Damian was born a healthy baby in November 1998 and reached all his development milestones at appropriate times.

But he had a severe reaction to the measles vaccination and contracted the viral infection. His temperature soared and he had a high-pitched, uncontrolled scream.

“It was soon after this that we noticed the first signs of regression,” she says.

“He was hunching over while sitting and needing to hold onto his legs to remain sitting. He lost his balance while standing up, holding onto furniture and falling over – all things he had no trouble with before.”

It was then that Deirdré, a single mother and living in East London at the time, realised something really was amiss.

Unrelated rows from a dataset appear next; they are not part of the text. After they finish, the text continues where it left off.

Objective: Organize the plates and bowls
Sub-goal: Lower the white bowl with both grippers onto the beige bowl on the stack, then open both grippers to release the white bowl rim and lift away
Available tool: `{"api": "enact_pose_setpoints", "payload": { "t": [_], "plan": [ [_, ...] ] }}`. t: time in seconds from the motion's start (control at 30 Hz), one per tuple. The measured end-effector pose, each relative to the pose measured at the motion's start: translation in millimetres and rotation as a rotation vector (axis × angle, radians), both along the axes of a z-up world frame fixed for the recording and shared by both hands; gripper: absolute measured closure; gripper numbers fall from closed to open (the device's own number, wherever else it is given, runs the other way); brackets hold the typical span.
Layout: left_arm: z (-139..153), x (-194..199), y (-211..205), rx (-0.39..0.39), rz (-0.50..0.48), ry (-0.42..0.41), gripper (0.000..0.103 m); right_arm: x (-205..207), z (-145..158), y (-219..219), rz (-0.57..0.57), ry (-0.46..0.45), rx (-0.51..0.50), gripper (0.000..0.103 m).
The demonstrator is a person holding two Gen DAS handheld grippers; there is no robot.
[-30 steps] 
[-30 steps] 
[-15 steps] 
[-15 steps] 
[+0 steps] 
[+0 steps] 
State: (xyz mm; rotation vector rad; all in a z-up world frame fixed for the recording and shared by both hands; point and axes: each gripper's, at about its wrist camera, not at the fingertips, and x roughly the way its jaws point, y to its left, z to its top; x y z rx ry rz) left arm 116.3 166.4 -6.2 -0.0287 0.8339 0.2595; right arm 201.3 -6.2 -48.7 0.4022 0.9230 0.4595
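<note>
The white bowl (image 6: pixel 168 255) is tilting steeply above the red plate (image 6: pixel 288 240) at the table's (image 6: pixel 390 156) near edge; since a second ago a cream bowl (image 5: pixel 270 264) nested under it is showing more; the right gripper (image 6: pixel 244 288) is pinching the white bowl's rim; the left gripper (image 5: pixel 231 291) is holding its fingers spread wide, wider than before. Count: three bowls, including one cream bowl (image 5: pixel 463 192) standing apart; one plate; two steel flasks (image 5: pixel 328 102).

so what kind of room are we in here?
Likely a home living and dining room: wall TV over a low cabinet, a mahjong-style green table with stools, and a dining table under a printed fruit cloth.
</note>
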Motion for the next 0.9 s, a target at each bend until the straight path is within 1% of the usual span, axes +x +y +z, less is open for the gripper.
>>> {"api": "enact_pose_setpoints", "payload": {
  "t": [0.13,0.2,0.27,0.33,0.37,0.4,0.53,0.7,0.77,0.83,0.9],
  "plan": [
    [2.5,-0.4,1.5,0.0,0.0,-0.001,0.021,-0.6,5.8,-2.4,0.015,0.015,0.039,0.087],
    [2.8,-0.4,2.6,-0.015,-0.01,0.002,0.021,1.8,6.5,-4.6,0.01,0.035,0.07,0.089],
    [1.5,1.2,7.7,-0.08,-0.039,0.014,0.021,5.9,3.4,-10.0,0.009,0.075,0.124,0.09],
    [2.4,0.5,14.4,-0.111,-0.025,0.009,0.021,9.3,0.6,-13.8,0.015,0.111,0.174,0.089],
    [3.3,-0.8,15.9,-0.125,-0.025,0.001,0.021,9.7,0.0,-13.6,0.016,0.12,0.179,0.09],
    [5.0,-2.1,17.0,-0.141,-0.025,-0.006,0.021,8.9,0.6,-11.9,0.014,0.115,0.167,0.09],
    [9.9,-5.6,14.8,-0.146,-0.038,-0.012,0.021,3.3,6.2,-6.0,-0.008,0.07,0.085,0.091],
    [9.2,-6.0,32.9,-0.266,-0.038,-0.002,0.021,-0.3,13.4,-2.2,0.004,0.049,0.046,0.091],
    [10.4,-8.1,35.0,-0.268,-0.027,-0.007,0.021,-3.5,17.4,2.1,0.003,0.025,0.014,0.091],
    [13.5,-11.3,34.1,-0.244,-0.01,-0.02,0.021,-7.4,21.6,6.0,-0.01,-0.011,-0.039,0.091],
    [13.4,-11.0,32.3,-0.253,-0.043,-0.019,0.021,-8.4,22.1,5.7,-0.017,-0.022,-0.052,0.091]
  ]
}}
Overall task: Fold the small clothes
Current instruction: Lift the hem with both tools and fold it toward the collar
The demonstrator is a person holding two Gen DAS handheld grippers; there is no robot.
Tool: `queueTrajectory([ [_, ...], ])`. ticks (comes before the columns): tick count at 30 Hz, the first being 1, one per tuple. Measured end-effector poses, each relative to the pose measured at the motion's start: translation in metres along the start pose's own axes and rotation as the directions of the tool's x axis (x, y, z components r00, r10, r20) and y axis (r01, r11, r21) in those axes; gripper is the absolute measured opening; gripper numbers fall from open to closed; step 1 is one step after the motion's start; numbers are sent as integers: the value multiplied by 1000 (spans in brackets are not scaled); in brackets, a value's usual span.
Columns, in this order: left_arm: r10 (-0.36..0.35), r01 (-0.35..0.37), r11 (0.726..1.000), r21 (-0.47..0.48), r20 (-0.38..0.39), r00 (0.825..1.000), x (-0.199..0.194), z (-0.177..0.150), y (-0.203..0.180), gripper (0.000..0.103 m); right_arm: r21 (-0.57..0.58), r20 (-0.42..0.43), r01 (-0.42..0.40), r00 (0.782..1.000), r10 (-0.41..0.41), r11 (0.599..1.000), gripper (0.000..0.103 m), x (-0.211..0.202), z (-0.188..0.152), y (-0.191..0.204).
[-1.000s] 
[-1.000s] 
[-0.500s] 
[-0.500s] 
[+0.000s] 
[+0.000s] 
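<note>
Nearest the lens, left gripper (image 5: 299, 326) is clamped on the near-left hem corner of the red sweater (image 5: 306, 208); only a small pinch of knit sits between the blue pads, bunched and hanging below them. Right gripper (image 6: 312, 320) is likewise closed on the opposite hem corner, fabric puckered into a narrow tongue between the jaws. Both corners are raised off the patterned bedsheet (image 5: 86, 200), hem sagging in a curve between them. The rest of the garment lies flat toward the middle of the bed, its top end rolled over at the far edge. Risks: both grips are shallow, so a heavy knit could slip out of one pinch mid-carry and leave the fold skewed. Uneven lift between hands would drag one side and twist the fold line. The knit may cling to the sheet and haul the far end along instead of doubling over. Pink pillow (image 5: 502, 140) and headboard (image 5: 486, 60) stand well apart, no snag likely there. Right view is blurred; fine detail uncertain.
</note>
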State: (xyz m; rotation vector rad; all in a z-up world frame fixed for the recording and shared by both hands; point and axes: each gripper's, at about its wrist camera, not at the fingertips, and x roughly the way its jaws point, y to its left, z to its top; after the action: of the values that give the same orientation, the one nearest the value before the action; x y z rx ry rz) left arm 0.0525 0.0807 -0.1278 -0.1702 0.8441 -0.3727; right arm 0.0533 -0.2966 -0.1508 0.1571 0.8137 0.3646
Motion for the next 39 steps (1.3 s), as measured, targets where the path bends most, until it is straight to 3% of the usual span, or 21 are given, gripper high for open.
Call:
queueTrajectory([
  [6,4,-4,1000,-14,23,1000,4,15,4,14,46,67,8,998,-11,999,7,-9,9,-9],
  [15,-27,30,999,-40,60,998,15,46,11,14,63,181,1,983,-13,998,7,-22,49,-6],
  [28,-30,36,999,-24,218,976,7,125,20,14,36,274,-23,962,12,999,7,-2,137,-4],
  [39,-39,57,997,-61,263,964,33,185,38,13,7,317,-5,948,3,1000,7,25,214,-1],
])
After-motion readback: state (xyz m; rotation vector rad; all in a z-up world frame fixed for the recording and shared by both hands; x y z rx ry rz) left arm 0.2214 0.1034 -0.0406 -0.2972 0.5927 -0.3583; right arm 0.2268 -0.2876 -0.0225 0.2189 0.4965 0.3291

“We didn’t initially make the connection to the vaccine,” she recalls. “The loss of his mobility wasn’t immediate, it took time. It started with his lower body and then progressed to his upper body.”

Tests were done and shortly after Damian’s first birthday a paediatrician suggested he had adrenoleukodystrophy (ALD), a disease that results in seizures and hyperactivity.

In 2016 three other volunteers came on board too and completed the tour with three more children. Warriors on Wheels has since branched out to other adventure activities with 100 children participating and Deirdré wants to see the foundation expand beyond the Western Cape.

“I’ve always wanted it to grow to other areas across South Africa so that children all over the country can enjoy the wonderful adventures and experiences that are available,” she says.

“We had the first three teams participating in the Knysna Cycle Tour this year, our first excursion out of Cape Town, and so I feel we’re at the start of expanding our services and impacting more families.”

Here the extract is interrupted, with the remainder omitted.